** Your goal **
Please reproduce exactly the lines that begin the listing below, up to and including the line where "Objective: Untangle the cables" occurs.

** Information supplied **

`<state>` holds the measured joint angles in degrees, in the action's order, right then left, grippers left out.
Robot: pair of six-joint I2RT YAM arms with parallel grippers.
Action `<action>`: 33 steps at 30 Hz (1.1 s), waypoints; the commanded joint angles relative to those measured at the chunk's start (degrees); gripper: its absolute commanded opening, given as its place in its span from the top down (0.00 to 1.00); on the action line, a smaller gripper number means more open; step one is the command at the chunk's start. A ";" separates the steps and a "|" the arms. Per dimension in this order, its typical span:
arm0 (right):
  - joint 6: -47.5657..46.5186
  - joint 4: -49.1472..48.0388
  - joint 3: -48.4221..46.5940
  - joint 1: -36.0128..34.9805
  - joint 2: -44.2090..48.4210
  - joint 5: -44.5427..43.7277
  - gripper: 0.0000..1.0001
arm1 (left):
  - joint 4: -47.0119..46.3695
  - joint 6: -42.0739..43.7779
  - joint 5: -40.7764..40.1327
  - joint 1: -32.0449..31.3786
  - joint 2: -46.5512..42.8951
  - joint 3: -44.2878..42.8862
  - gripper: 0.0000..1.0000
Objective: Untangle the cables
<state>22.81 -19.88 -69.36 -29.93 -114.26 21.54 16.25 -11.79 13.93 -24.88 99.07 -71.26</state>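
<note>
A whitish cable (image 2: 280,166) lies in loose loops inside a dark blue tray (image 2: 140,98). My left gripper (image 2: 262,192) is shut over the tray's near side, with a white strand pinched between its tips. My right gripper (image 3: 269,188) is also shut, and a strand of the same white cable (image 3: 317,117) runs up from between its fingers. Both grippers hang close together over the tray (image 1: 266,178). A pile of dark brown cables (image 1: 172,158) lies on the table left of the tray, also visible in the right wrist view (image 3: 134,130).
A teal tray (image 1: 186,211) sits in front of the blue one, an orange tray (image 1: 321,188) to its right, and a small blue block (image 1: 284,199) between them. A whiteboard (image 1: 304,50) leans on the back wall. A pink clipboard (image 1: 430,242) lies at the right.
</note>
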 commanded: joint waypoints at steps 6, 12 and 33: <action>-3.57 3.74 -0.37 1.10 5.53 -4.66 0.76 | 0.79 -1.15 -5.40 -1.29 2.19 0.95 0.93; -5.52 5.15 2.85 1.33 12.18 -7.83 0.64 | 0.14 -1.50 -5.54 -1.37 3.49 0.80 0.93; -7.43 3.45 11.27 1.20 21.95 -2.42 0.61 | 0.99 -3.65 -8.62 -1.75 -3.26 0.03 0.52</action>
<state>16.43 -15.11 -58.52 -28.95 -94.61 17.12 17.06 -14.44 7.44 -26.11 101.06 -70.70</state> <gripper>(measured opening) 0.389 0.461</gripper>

** Response box **
`<state>` holds the measured joint angles in degrees, in the action's order, right then left, grippers left out.
Robot: pair of six-joint I2RT YAM arms with parallel grippers.
Action `<action>`: 33 steps at 30 Hz (1.1 s), waypoints; the commanded joint angles relative to those measured at the chunk's start (degrees); gripper: its absolute commanded opening, given as its place in its span from the top down (0.00 to 1.00); on the action line, a smaller gripper number means more open; step one is the command at the chunk's start. A ";" separates the steps and a "|" the arms. Per dimension in this order, its typical span:
arm0 (right):
  - joint 6: -47.5657..46.5186
  - joint 4: -49.1472..48.0388
  - joint 3: -48.4221..46.5940
  - joint 1: -36.0128..34.9805
  - joint 2: -44.2090..48.4210
  - joint 5: -44.5427..43.7277
  - gripper: 0.0000..1.0001
arm1 (left):
  - joint 4: -47.0119..46.3695
  - joint 6: -42.0739..43.7779
  - joint 5: -40.7764..40.1327
  - joint 1: -32.0449..31.3786
  - joint 2: -46.5512..42.8951
  - joint 3: -44.2878..42.8862
  - gripper: 0.0000..1.0000
Objective: Untangle the cables

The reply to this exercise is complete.